11 EPS/EBIT Analysis

EPS/EBIT Analysis overview Viewing

General Motors ‘ EPS / EBIT Analysis can obtain the necessary capital from either stock or debt for the list of recommendations since the EPS for the two financing options has no difference under their EBIT ranges. In the future, the financing option for General Motors will be 60 to 40 debt versus stock financing, with more debt than stock to ensure that ownership is somewhat diluted and that interest on debt financing benefits from a tax shield.

Company Valuation overview

The Company Valuation section presents the value of General Motors with Ford included under the four methods of corporate valuation which are the net worth method, the net income method, the method of price-earnings ratio, and the method of outstanding shares with the average method included. General Motors is extremely strong in revenue with $14 billion relative to its biggest rival Ford. It is vital that the company undertakes to maintain and enhance its value in the future. Compared to its top competitor Ford, General Motors is extremely strong in its value by over $14 billion. Moving forward, it is vital that the company commits to maintaining and enhancing its value.

Projected Income Statement Overview

With regard to the projected statement of income, General Motors will be in a good financial position with the implementation of the list of recommendations over the next three years. Operating profit is projected to grow by more than $4 billion over the next three years as a result of high revenue growth of $11 billion from marketing, brand improvement to increase sales and cost efficiency. This is better than in 2017 through 2018, where revenue grew by just over $3 billion and operating profit fell by over $3 billion.

Projected Balance Sheet overview

Two key changes in the anticipated balance sheet are the $20 billion increase in cash and equivalents and the $20 billion retained earnings account over the next three years. Also, with General Motors pursuing a 40 percent equity to 60 percent debt ratio, $12 billion increase in liabilities and $20 billion in common stock over the next three years.

Projected Financial Statements Overview

Compared to historical ratios, General Motors will have better liquidation over the next 3 years from the high growth of the current and quick ratios. Also, equity will grow more compared to debt as seen from the drop of the Debt-to-Assets and Debt-to-Equity Ratio caused by the major increase in the retained earnings account.
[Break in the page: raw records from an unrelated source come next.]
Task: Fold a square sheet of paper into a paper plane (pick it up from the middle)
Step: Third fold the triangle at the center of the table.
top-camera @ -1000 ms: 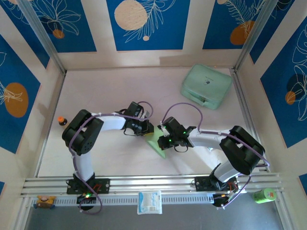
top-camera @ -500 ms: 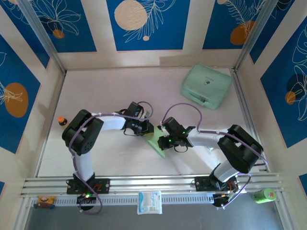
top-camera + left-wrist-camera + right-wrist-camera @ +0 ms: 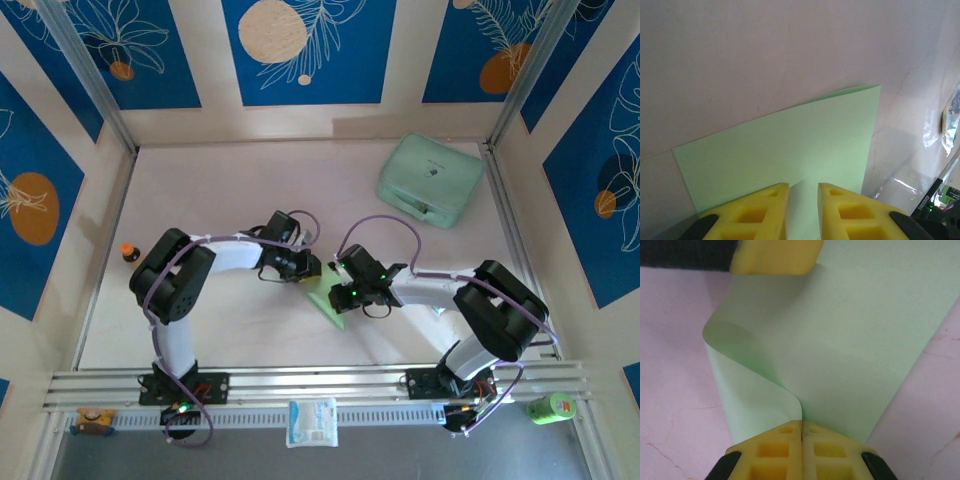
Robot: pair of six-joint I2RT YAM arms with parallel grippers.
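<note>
Pinching one sheet (image 3: 850, 335): right pincer (image 3: 801, 432) closed on curled edge; left pincer (image 3: 802, 200) slightly parted over it.

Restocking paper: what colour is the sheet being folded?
Light green; the sheet shows best in the right wrist view.

Both units same build. Left arm (image 3: 178, 282) and right arm (image 3: 500, 318): bulky black joint housings, white link tubes, black wrist sections. Thin purple cable (image 3: 385, 221) runs in loose loops along each. Small green status LEDs (image 3: 352, 293) lit on wrist and base. Left gripper (image 3: 803, 192) and right gripper (image 3: 802, 426): yellow moulded finger pads (image 3: 757, 212) with rectangular pockets, on black finger mounts (image 3: 722, 465).
</note>
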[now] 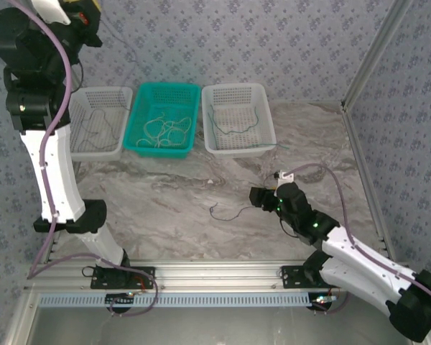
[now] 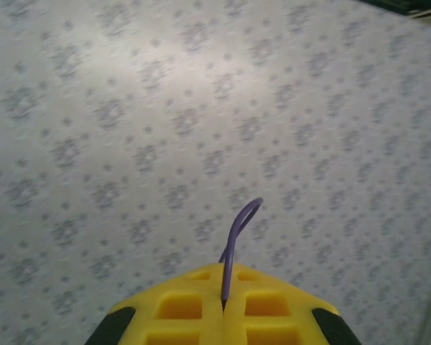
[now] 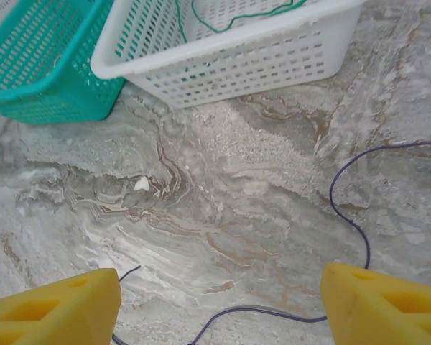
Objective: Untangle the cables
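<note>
My left gripper [image 2: 224,277] is raised high at the back left [image 1: 85,10]. It is shut on a loop of purple cable [image 2: 235,233] that pokes up between its yellow fingers. My right gripper [image 3: 219,302] hangs low over the marble table [image 1: 165,201], right of centre [image 1: 257,195], and is open. A thin purple cable [image 3: 273,311] lies on the table between its fingers, touching neither, and curls away to the right. That cable's loose end [image 1: 228,213] lies left of the gripper. Pale cables [image 1: 161,129] lie tangled in the teal basket [image 1: 138,115].
Three baskets stand in a row at the back. The left white basket [image 1: 118,93] holds a dark cable [image 1: 93,122]. The right white basket [image 1: 267,115] [image 3: 237,65] holds a green cable [image 1: 233,129] [image 3: 230,25]. The teal basket [image 3: 43,65] stands between them. A metal post [image 1: 366,65] rises at the back right.
</note>
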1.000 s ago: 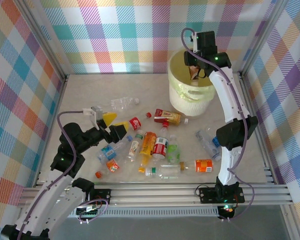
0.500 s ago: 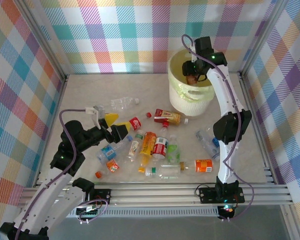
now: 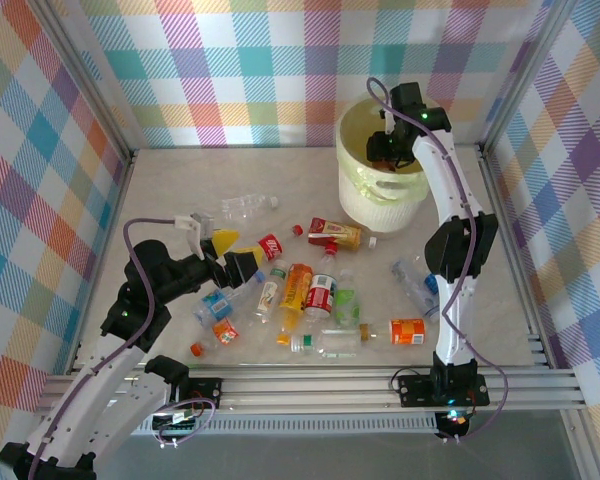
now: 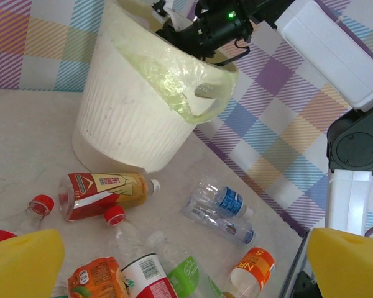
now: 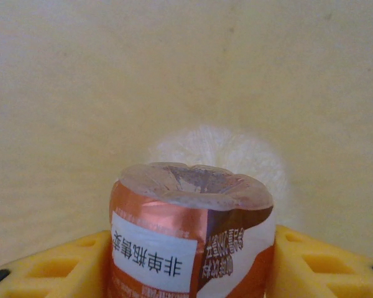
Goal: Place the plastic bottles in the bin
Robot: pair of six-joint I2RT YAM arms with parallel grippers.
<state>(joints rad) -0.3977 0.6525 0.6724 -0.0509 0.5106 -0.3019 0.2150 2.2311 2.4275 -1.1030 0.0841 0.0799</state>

Most importantly, company has been able to improve Gross profit, Operating profit and more consistency with high Return on Assets and Return on Equity. The company will experience some drops in a few of the ratio metrics such as Total assets turnover, fixed assets turnover, Times Interest Earned from 2019 to 2021. All in all, the metrics reveal that General Motors can successfully expand its operations and improve its global presence, brands, products, and systems.